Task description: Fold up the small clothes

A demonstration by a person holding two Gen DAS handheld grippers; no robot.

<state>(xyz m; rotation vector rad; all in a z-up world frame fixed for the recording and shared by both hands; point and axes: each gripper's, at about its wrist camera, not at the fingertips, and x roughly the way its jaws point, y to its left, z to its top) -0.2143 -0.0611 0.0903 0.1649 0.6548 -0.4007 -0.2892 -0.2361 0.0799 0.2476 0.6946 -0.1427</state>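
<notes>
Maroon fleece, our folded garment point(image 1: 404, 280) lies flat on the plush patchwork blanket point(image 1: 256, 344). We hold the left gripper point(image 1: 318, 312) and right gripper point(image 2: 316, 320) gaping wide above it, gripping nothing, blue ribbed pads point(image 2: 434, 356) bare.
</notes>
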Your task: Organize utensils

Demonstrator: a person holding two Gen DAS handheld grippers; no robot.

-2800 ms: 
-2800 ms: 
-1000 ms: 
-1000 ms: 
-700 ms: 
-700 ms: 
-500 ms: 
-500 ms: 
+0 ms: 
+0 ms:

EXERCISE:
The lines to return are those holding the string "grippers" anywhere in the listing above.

TASK RESULT:
A demonstration by a person holding two Gen DAS handheld grippers; no robot.
Demonstrator: a person holding two Gen DAS handheld grippers; no robot.

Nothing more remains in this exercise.